-- Opening Marker --

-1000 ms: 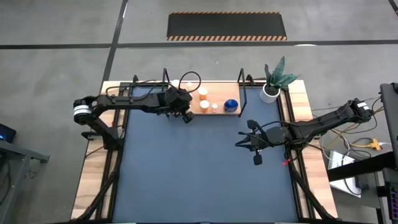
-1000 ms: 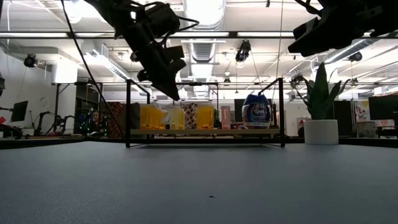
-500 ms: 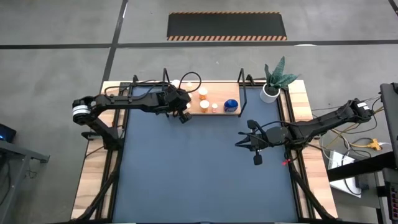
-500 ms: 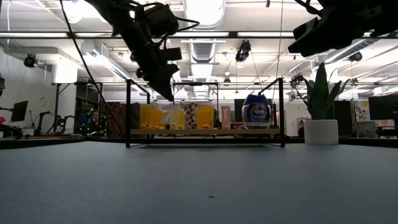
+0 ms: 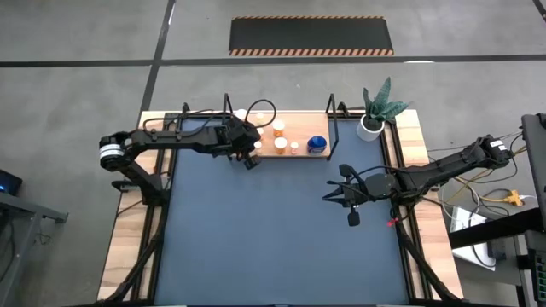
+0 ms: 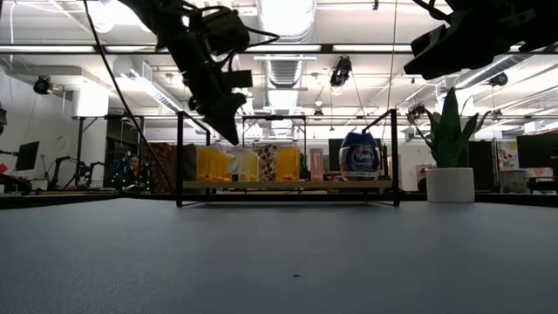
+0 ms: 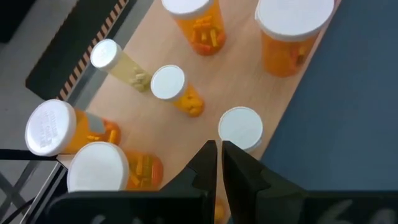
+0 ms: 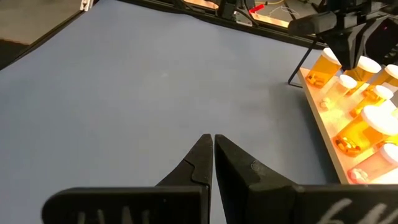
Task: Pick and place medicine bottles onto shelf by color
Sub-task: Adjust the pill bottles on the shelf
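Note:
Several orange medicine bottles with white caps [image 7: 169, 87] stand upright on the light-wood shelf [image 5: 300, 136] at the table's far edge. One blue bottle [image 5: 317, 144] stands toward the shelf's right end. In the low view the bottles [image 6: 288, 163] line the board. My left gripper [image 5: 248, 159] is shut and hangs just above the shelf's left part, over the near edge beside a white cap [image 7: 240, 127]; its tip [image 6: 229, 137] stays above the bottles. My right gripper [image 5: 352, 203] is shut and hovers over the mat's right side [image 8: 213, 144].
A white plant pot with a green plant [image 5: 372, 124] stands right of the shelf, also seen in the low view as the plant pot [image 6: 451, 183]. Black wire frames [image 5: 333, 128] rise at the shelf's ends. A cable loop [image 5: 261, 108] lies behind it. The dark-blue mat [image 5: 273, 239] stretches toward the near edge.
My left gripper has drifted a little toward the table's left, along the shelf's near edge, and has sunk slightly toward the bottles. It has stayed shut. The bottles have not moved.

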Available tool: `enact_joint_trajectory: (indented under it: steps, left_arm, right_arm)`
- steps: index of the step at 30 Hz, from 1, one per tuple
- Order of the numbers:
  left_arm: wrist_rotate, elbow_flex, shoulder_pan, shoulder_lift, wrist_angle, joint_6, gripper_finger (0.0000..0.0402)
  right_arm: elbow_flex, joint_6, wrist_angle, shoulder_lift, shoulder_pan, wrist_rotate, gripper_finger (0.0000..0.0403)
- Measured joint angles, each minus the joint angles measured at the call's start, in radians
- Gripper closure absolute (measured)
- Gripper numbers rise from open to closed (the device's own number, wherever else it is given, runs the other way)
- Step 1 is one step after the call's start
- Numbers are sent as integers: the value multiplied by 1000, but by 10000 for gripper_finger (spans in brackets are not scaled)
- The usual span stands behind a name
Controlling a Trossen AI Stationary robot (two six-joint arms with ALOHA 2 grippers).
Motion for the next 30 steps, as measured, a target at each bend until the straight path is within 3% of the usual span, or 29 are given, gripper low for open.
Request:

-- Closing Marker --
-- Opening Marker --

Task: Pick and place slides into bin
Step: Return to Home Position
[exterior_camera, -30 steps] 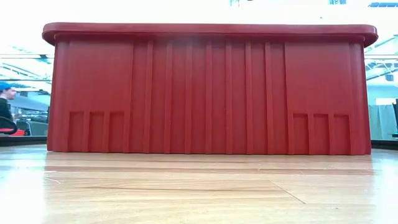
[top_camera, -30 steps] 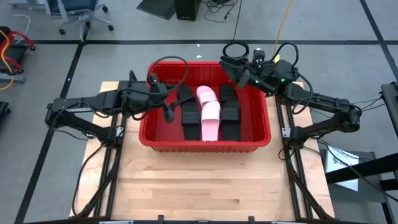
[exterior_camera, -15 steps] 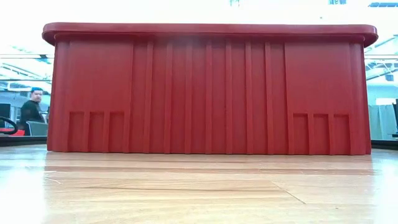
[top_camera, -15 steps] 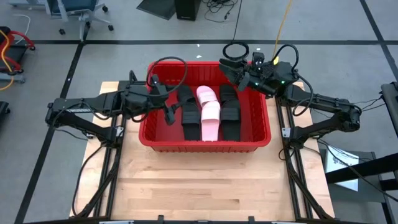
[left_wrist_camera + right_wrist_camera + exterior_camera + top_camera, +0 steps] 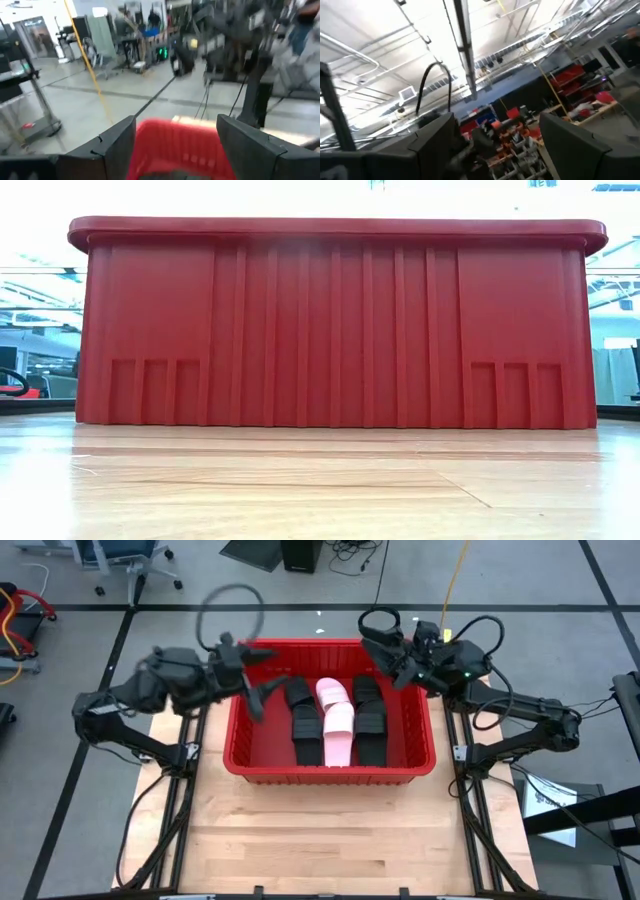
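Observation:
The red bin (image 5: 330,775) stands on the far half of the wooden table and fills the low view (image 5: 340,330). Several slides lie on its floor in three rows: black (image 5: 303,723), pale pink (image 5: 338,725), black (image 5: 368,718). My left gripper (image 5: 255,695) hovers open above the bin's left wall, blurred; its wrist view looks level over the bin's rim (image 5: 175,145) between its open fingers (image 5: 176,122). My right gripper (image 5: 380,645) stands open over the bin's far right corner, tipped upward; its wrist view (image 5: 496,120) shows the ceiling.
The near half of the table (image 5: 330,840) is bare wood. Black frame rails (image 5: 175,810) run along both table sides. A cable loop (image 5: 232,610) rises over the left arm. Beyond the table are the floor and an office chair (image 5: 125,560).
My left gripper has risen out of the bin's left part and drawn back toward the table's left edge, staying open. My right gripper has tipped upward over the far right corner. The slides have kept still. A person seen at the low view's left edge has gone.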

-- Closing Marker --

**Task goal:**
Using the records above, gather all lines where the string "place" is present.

**Solved problem:**
Task: Pick and place medicine bottles onto shelf by color
Task: Pick and place slides into bin

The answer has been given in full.